◆ **What to produce**: Print the data exactly. Omit the pictures.

====================

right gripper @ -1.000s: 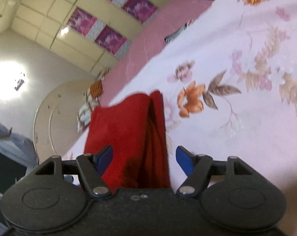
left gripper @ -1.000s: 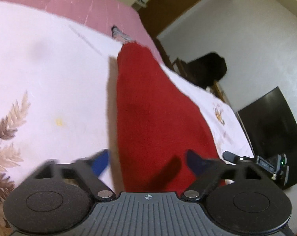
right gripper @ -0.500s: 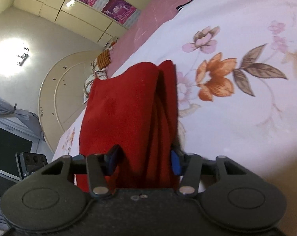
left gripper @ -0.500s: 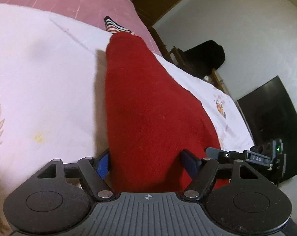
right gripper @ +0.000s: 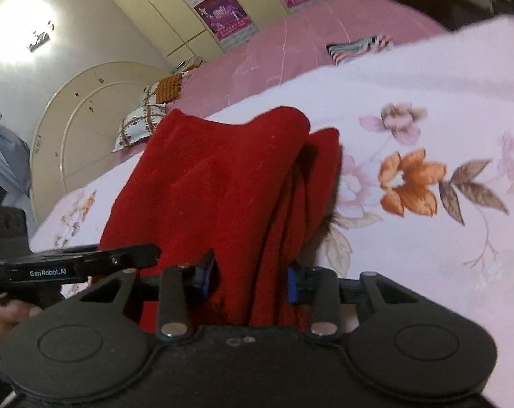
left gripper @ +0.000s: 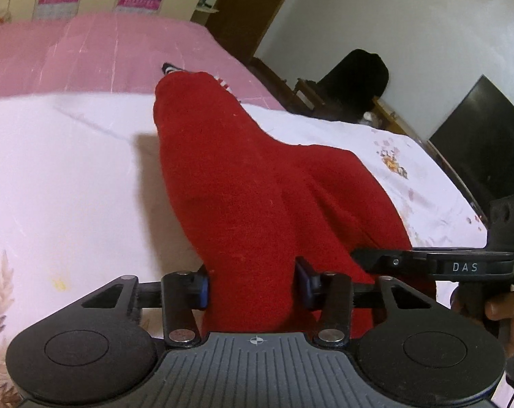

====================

◆ **Task answer**:
right gripper @ -1.000s: 
left gripper @ -1.000s: 
right gripper @ -0.500s: 
left gripper @ -0.500s: 
right gripper @ +0.000s: 
left gripper @ +0.000s: 

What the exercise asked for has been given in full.